What lines of the listing include the string "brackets"? Show them all.

BEGIN

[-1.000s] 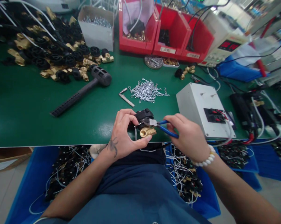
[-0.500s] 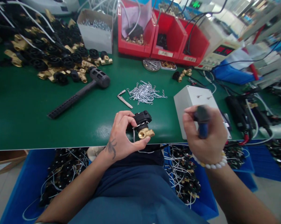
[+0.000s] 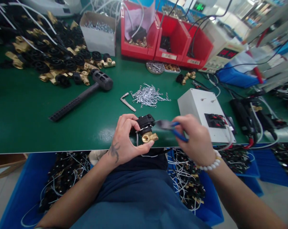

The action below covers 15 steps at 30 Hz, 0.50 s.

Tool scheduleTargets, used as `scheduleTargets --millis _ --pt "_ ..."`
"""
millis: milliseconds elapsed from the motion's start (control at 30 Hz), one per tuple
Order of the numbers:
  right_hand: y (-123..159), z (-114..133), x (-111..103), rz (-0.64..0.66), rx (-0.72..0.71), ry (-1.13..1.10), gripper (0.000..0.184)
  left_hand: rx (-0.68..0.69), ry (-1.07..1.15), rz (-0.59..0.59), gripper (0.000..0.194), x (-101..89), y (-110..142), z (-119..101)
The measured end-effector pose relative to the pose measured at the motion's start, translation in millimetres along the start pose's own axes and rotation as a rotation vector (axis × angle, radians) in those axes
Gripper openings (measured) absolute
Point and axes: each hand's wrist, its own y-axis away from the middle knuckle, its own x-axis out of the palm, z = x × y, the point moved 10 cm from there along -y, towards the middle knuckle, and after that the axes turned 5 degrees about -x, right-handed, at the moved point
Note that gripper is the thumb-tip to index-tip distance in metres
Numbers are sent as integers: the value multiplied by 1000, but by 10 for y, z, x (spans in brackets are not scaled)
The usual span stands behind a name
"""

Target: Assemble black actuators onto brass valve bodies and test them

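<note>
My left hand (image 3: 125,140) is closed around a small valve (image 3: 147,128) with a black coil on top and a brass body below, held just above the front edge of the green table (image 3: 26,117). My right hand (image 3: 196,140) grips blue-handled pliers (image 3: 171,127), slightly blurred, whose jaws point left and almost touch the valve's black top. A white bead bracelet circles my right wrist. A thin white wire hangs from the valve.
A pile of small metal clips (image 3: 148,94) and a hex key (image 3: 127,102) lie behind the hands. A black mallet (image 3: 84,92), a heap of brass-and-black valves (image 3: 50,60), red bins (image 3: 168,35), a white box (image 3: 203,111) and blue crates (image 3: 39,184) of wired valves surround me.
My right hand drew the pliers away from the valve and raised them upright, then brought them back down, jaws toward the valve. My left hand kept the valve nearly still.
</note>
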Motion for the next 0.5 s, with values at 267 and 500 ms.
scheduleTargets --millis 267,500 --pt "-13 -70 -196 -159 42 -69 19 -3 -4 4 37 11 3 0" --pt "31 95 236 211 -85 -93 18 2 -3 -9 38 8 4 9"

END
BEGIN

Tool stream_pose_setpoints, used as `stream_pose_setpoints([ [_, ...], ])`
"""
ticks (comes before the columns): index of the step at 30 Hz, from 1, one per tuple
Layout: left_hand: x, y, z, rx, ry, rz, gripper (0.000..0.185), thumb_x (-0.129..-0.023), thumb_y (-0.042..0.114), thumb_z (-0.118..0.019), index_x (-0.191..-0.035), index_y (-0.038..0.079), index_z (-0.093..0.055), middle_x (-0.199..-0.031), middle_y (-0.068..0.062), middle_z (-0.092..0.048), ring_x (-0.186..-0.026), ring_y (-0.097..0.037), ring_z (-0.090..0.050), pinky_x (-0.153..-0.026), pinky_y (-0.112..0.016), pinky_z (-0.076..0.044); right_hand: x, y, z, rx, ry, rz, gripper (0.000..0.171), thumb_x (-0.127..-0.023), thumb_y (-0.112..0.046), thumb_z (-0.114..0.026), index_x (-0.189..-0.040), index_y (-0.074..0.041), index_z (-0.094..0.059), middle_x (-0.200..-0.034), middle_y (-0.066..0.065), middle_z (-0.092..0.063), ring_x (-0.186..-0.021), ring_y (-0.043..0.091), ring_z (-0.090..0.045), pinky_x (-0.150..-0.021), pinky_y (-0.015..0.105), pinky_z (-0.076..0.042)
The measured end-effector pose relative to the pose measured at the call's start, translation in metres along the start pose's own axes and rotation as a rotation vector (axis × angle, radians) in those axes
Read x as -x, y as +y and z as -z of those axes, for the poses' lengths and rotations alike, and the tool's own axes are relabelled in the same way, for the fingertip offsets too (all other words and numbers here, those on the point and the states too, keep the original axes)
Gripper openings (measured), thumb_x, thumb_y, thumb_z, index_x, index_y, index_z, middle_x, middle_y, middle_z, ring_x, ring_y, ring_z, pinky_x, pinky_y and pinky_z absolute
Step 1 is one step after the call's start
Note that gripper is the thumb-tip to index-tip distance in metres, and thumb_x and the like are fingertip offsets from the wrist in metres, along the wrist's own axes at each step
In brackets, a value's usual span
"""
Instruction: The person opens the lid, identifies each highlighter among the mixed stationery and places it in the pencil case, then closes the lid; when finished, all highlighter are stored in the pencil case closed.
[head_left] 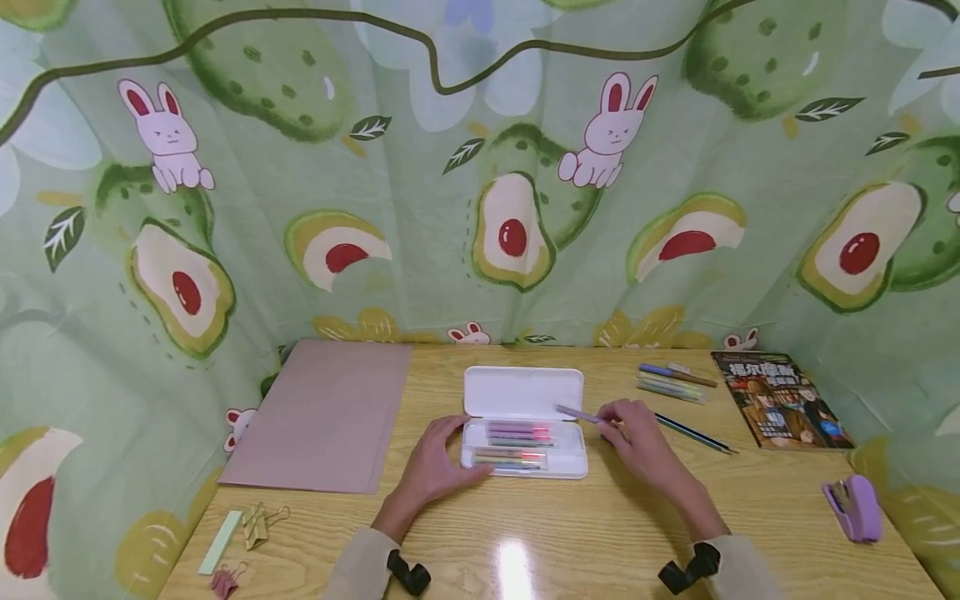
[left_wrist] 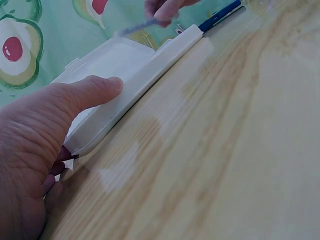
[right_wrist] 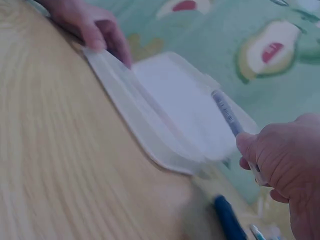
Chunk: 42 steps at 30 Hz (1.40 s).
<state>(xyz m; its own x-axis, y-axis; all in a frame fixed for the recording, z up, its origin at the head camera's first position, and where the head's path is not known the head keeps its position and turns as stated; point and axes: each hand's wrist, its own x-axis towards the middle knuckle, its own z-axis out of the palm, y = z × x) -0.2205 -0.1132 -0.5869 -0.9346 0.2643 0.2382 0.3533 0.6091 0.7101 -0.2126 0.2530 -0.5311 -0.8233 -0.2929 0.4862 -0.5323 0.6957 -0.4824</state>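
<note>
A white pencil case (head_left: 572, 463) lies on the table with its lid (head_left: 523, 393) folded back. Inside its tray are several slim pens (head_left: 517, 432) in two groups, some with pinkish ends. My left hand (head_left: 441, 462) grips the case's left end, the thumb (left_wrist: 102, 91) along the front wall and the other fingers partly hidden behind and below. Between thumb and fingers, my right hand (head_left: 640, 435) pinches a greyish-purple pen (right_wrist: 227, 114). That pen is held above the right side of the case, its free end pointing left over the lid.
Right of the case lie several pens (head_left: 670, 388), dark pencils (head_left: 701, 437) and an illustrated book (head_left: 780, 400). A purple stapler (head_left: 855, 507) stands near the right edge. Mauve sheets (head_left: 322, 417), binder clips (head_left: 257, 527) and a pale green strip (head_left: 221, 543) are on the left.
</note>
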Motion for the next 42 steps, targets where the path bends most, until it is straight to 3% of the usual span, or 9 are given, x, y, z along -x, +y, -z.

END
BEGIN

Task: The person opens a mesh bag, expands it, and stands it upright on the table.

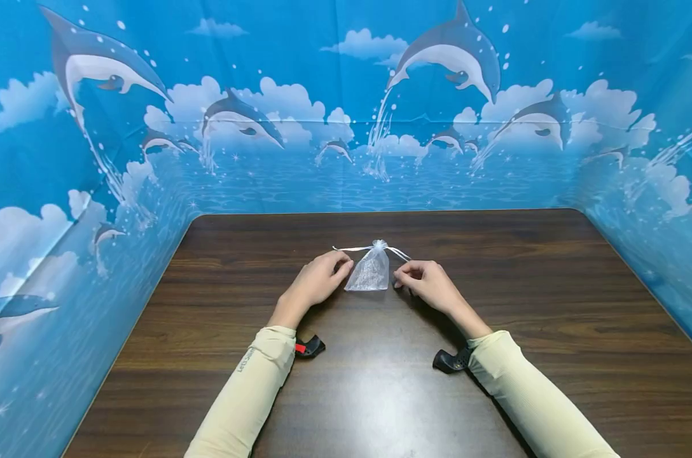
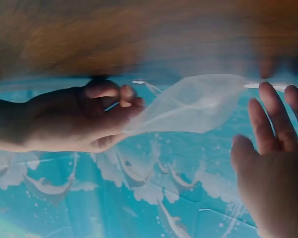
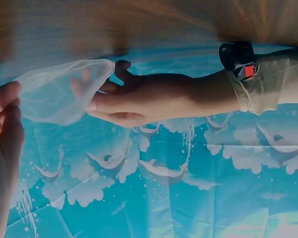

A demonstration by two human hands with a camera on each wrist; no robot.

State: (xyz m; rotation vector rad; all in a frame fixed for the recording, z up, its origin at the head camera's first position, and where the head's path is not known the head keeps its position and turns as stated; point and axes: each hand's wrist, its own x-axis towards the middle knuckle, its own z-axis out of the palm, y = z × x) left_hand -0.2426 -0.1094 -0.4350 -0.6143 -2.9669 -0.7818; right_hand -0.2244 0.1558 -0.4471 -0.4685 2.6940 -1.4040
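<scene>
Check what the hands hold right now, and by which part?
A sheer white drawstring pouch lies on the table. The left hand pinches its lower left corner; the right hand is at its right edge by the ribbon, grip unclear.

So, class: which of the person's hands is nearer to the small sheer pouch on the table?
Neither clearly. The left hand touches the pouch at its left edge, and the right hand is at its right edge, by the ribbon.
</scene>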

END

*Answer to the exercise*.
Numbers are sent as integers: the value multiplied by 1000, but by 10 for y, z, x (spans in brackets are not scaled)
In brackets, a value's usual span

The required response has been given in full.